Arguably the most central aspect of Husserlian philosophy is the concept of intentionality, a concept that Husserl developed from his teacher Franz Brentano, who in turn ultimately derived it from medieval scholastic philosophy. So, what is intentionality? Husserl’s notion of intentionality should not be confused with the ordinary use of the word “intentional,” which means something deliberate or by choice. In essence, intentionality for Husserl refers to the truth that all consciousness is, explicitly or implicitly, of something. As philosopher and historian Dermot Moran writes, “Our consciousness always has directedness.”1 For example, perception is always the perception of a perceptible object, remembering is always the remembering of a remembered object, judgment is always judgment about a judged state of affairs, etc. The most important implication of intentionality is that there is no such thing as “free-floating consciousness”: consciousness is not a container.
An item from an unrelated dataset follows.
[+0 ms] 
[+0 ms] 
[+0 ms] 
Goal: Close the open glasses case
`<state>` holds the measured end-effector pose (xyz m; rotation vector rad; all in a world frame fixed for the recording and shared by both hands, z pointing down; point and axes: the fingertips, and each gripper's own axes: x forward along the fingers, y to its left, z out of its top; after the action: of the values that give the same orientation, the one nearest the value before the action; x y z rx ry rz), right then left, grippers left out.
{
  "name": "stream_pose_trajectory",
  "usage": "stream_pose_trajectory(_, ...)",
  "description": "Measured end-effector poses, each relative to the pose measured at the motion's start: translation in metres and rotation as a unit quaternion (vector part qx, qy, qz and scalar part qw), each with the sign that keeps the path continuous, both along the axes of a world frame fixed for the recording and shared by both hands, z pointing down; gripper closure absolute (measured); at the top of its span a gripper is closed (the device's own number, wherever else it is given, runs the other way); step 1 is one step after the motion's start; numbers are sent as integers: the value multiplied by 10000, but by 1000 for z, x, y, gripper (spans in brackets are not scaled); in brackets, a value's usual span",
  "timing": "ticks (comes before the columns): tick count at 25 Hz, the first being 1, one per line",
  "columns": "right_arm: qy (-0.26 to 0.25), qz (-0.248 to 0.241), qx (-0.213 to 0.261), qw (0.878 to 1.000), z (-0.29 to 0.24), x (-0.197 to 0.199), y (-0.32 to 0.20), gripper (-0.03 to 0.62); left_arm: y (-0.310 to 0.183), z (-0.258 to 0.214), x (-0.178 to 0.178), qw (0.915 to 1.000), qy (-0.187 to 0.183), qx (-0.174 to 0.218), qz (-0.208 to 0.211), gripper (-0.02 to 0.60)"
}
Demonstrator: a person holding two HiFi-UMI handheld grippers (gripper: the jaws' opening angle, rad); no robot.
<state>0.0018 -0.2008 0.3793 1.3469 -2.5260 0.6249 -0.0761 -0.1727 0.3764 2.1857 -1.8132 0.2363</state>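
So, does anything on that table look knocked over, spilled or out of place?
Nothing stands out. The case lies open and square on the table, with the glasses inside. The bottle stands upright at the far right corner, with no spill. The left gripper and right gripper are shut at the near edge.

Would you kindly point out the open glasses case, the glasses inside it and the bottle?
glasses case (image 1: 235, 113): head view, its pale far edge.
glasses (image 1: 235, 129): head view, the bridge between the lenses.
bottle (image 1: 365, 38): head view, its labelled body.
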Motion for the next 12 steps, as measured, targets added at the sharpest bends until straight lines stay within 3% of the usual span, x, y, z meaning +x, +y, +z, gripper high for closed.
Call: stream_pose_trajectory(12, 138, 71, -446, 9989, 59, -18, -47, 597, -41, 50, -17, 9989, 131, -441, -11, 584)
Intentionality sets Husserl apart from most of the modern philosophers. For thinkers such as Rene Descartes, John Locke, and David Hume, awareness is roughly comparable to a box which is filled with ideas and sensations.
This view of consciousness leads directly to the famous “egocentric predicament”: if consciousness is a container, and we are only directly aware of our own thoughts that fill this container, then how can we have any certainty about the real world outside of us? How do we know if our ideas correspond to anything objective, since we can only know our own ideas and thus cannot compare them to anything else?
Husserl answers these questions by denying their foundation. As philosopher and Husserl-scholar Robert Sokolowski writes, “Phenomenology shows that the mind is a public thing, that it acts and manifests itself out in the open, not just inside its own confines.”2 For Husserl, consciousness and reality are like the two poles of a magnet: they are correlated to each other. As you cannot have a game of chess without two players, so you cannot have consciousness without both subject and object. In short, to be conscious is to already be aware of the world.
What do you think about intentionality and the claim that consciousness is not a container? Feel free to share your thoughts in the comment section.
1 Dermot Moran, Introduction to Phenomenology, (New York: Routledge, 2000), 157.
2 Robert Sokolowski, Introduction to Phenomenology, (Cambridge: Cambridge University Press, 2000), 12.